-- Work task --
Below are some records. Print exactly the lines between the one holding "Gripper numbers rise" and the one holding "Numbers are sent", inclusive, and nothing else.

-- Source data --
• • • •

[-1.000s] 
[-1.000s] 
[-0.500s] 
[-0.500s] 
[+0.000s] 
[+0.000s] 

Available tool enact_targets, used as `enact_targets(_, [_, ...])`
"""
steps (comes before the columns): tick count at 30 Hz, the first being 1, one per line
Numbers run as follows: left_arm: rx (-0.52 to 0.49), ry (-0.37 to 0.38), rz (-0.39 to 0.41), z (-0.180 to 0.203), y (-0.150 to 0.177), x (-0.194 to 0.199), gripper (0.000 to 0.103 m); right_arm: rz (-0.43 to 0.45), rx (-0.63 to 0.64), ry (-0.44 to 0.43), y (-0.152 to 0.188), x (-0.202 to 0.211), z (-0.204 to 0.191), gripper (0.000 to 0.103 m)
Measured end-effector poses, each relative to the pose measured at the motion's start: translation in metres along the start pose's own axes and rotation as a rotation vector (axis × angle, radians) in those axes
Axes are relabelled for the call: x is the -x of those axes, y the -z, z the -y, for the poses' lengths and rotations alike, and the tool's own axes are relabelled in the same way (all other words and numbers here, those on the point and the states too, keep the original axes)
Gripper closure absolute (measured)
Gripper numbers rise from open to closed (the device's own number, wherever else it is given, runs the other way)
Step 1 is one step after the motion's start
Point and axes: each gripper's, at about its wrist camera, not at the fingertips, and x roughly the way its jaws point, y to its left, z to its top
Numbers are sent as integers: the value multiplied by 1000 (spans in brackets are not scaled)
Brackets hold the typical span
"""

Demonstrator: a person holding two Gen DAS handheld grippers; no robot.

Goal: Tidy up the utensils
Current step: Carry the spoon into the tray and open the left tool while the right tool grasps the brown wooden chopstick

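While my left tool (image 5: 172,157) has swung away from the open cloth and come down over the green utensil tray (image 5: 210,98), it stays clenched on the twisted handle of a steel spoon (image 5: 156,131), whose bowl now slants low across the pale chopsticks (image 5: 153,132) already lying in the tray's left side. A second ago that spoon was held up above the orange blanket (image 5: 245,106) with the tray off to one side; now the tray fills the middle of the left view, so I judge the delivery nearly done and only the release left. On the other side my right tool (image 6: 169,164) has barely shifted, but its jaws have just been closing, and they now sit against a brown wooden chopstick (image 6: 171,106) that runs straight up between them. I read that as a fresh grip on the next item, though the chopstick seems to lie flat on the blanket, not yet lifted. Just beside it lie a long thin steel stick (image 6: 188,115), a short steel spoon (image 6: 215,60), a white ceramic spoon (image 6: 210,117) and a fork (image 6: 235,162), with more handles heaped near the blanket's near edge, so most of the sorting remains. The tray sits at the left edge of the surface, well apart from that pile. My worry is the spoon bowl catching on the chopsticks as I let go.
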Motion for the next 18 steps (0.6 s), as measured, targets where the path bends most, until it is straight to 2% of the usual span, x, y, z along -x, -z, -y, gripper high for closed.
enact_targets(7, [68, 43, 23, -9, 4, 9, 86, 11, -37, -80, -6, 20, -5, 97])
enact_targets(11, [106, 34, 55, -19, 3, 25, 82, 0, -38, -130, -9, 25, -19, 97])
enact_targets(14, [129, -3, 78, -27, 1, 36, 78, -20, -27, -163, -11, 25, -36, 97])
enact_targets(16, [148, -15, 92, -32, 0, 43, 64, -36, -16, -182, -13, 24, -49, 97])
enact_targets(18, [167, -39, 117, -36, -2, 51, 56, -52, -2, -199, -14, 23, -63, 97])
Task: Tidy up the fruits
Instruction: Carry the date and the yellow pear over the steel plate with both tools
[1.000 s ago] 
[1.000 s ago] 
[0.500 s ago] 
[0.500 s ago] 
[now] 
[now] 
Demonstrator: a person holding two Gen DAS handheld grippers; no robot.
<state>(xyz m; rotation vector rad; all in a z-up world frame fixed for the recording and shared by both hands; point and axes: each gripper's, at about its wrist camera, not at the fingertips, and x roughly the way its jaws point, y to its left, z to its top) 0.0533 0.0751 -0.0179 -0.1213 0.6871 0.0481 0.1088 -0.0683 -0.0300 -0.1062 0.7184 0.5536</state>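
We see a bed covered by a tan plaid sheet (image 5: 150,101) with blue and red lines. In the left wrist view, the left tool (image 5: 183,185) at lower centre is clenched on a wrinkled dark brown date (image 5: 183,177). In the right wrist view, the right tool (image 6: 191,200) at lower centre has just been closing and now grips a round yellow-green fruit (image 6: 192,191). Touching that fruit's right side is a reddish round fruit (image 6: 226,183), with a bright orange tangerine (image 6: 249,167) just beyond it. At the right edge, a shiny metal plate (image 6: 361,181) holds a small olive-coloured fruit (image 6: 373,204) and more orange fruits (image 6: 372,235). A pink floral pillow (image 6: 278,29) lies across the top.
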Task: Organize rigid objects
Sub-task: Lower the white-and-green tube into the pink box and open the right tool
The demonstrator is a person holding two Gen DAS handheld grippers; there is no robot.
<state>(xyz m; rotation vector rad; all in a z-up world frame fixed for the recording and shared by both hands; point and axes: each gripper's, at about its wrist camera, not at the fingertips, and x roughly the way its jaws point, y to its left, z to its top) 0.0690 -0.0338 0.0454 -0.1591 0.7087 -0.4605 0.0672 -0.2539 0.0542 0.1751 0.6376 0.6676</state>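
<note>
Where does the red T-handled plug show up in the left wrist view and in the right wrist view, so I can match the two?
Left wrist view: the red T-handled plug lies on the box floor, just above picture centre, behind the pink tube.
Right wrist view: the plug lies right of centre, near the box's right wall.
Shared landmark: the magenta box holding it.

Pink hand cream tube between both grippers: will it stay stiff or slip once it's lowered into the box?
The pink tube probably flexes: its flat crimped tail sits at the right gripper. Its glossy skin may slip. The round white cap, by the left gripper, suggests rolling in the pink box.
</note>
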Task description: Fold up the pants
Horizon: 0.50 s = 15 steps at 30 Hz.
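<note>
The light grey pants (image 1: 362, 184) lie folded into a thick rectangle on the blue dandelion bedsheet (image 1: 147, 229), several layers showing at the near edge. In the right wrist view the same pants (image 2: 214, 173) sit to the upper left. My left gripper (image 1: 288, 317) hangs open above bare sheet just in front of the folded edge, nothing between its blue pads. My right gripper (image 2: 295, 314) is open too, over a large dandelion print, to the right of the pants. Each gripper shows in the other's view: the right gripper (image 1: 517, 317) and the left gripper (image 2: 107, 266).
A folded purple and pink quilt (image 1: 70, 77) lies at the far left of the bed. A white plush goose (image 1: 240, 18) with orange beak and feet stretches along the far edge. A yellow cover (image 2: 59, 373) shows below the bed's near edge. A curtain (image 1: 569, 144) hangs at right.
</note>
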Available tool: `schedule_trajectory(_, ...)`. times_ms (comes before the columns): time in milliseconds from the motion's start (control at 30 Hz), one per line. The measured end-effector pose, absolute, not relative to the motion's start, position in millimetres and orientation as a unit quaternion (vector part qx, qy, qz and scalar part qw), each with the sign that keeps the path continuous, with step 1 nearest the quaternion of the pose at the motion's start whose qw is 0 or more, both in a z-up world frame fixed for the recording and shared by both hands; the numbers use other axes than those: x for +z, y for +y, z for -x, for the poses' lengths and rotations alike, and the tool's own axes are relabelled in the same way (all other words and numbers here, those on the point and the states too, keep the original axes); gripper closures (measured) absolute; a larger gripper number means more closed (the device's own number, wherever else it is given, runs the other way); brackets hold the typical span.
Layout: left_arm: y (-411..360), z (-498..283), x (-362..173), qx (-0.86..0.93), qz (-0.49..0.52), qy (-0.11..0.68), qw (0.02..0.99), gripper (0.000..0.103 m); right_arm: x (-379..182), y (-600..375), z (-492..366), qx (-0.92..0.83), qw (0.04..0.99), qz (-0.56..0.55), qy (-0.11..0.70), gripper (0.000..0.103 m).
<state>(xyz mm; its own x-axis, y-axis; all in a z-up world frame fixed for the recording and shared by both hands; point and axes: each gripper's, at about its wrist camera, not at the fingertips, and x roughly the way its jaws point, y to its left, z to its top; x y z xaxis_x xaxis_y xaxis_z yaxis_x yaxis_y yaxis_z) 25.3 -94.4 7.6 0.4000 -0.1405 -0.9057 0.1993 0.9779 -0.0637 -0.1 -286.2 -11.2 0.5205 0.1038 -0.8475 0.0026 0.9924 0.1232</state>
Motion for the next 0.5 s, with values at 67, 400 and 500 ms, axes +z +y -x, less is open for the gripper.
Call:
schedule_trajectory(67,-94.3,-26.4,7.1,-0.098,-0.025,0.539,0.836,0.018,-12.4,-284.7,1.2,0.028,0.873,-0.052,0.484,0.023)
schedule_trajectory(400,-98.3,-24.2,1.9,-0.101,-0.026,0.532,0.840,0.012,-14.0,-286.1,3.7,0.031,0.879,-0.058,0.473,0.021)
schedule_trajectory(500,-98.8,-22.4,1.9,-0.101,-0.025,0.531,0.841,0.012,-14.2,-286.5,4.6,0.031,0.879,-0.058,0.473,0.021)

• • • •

-- Completed exercise --
Gripper numbers rise from open to closed (the device's own number, wherever else it is given, runs the other way)
Step 1 is one step after the motion's start
Point and axes: each gripper's, at about its wrist camera, not at the fingertips, and x roughly the way its jaws point, y to its left, z to its top
Numbers are sent as integers: the value multiplied by 1000 (spans in brackets are not scaled)

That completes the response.